PROBLEM TO WORK ON:
Records follow. Print exactly the lines from the one that has "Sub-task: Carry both" through the one that has "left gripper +", inclusive, and omit the pictures.

** Opening TASK MATERIAL block **

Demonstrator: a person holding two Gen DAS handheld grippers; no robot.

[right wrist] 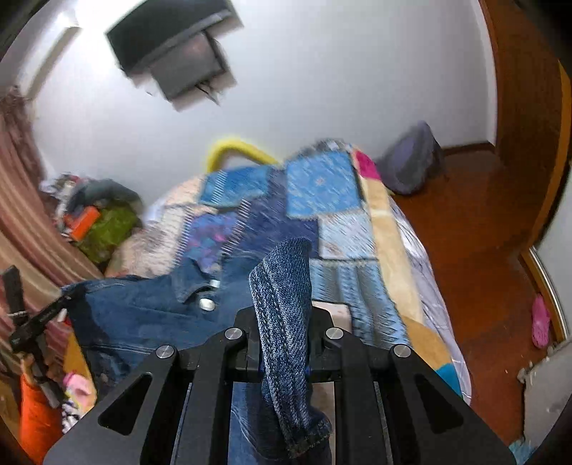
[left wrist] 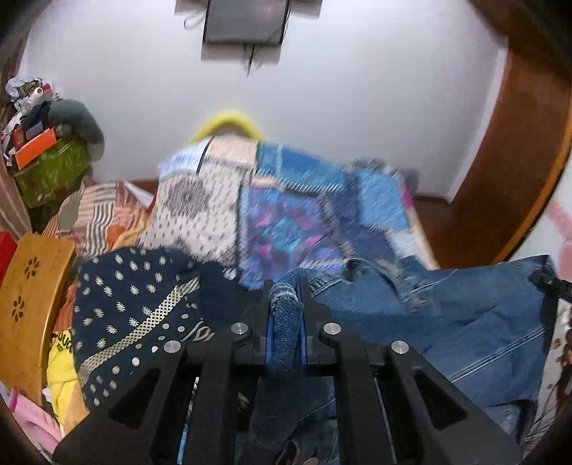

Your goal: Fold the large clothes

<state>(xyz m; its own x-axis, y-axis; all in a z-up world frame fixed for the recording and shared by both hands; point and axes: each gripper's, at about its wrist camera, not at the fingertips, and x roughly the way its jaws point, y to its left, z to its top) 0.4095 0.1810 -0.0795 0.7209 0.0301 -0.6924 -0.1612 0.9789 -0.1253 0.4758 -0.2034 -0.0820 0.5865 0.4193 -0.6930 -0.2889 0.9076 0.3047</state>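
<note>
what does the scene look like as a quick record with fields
garment: denim jacket, held up between both grippers
left gripper: shut on a denim fold
right gripper: shut on a denim edge
surface: bed with blue patchwork quilt
beside it: navy dotted cloth, wooden chair
floor: pink slipper
image: blurred

Patchwork quilt (left wrist: 300, 214) covers bed; television (left wrist: 246, 21) on wall.
</note>
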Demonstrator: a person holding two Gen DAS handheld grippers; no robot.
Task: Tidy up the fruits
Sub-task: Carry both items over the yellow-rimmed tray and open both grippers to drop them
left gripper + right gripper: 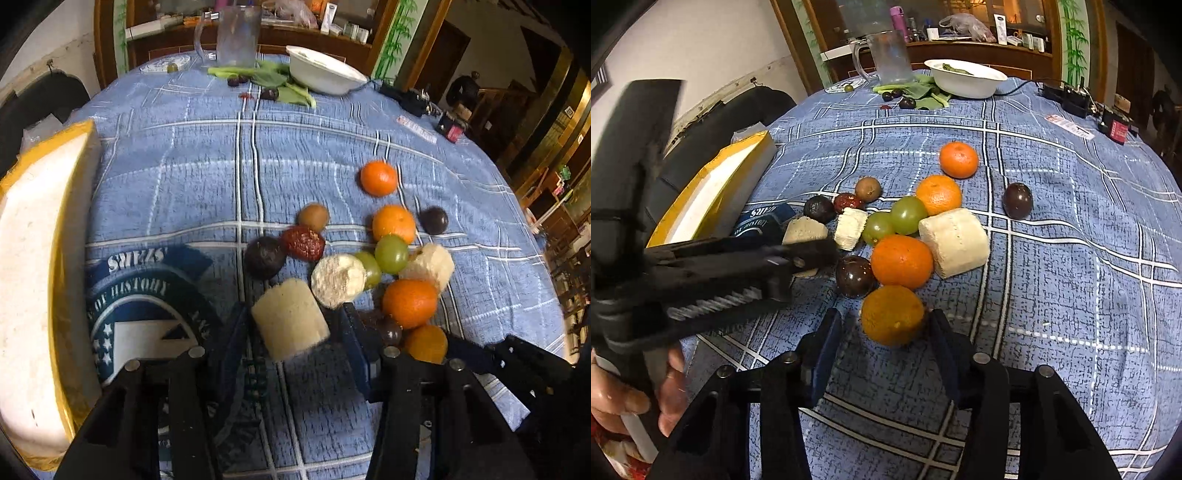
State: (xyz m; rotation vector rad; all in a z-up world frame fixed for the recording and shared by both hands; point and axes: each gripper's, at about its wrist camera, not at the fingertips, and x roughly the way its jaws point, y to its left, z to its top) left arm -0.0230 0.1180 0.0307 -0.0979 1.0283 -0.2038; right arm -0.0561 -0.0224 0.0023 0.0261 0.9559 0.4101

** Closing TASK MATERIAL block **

REPLY TO THE EXERCISE:
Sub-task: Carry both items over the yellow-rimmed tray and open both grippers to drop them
left gripper + right gripper: 

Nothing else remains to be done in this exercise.